Back
Glossary

Parquet Format

VeloDB Engineering Team· 2025/09/03

What is Parquet Format

1. Background

Apache Parquet is an open-source columnar storage format optimized for large-scale data processing and analytics. It's widely adopted across big data ecosystems, including Apache Hive, Spark, Doris, Trino, Presto, and many others.

As data volumes grow exponentially, traditional row-based storage formats (like CSV and JSON) are hitting performance and compression bottlenecks. Parquet was designed to address these challenges, making data analytics more efficient and cost-effective.

Parquet not only boosts query performance but also significantly reduces storage costs, making it a cornerstone of modern data lake and data warehouse architectures.

2. Why Do We Need Apache Parquet?

In the big data analytics space, traditional row-based storage formats like CSV and JSON face several pain points:

  • Large scan volumes: Reading specific columns still requires loading entire rows
  • Poor compression: Mixed data types across columns make efficient encoding difficult
  • Low query performance: Lacks support for predicate pushdown and column pruning optimizations
  • Unsuitable for OLAP queries: Clear bottlenecks in aggregation and filtering performance

Row Storage vs. Column Storage

Let's consider a user behavior log table:

Row Storage vs. Column Storage.png

Row Storage (like CSV/JSON)

Data is written to disk row by row:

1001,25,M,US,click,2024-01-01 10:00:00
1002,32,F,DE,purchase,2024-01-01 10:01:12
1003,28,M,US,click,2024-01-01 10:02:05

If you only query event_type and timestamp, you still need to read entire rows (including irrelevant fields like user_id, age, gender). For millions of log entries, this creates serious I/O and memory waste.

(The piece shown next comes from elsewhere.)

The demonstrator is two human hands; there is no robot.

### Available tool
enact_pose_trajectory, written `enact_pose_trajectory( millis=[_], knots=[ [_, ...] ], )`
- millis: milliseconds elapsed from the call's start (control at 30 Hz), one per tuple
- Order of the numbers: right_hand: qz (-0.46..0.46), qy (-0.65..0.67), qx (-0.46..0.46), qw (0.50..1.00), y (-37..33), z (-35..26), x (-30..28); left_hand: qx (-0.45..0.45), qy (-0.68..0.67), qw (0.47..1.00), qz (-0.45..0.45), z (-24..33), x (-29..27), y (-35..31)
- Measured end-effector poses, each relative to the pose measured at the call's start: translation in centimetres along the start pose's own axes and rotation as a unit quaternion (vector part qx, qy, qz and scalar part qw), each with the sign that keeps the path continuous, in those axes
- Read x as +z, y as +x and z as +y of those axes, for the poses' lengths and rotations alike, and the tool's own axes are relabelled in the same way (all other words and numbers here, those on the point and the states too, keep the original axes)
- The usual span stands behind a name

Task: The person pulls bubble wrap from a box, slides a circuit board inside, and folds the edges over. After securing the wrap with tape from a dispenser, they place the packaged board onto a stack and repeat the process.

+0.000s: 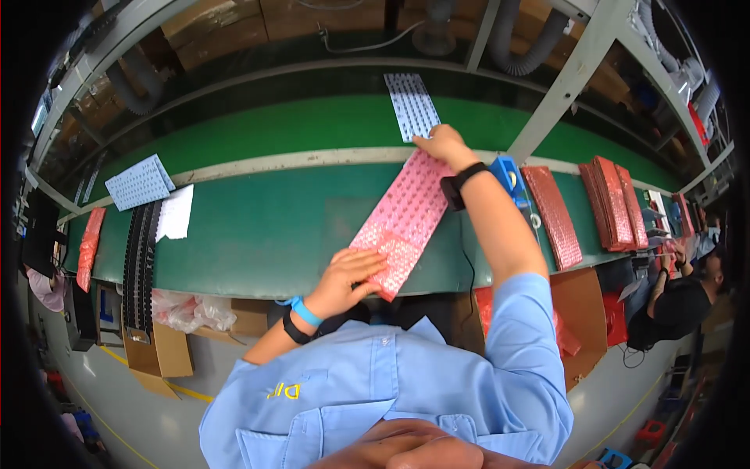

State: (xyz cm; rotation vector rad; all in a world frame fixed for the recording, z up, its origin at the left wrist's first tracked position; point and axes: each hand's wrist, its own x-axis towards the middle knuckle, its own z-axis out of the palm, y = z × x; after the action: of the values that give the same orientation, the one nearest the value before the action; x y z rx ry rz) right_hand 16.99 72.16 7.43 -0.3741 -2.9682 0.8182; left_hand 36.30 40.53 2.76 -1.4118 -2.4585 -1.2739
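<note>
A long pink bubble-wrap bag [400,205] lies slantwise on the green table, and rows of dark marks show through most of its length. My left hand [351,273] rests on its near end, fingers spread flat over the bubbles and thumb by the corner. At the far end my right hand [443,146] has its fingers closed on the bag's edge. Just beyond those fingertips, a pale blue panel [412,105] with rows of small dark parts lies on the green belt; whether they touch it I cannot tell.
Blue panels [141,182], a black slotted rack [142,258] and a white paper [175,213] sit at left. A blue tape dispenser [508,178] stands beside my right forearm. More pink bubble-wrap packs [609,203] lie farther right, near another person [680,297]. Metal posts [574,86] rise behind.
</note>
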Motion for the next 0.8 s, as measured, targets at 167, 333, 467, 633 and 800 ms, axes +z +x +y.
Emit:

Columnar Storage (like Parquet)

Data is stored separately by column:

  • user_id column: [1001, 1002, 1003]
  • age column: [25, 32, 28]
  • gender column: [M, F, M]
  • event_type column: [click, purchase, click]
  • timestamp column: [2024-01-01 10:00:00, ...]

Key advantages:

Columnar Storage (like Parquet).png

3. Parquet Architecture & Core Components

File Layout

File Structure Hierarchy

  • Contains metadata for all Row Groups
  • Includes schema and compression encoding information
  • File reading typically starts from the footer to quickly obtain structural information

2. Row Group

  • Basic unit of data in Parquet, each Row Group contains multiple records
  • Row Groups can be read in parallel, facilitating distributed queries

3. Column Chunk

  • Column-stored blocks within a Row Group
  • One chunk per column, can be compressed/encoded independently

4. Page

  • Smallest storage unit within column chunks
  • Includes Data Pages, Dictionary Pages, etc.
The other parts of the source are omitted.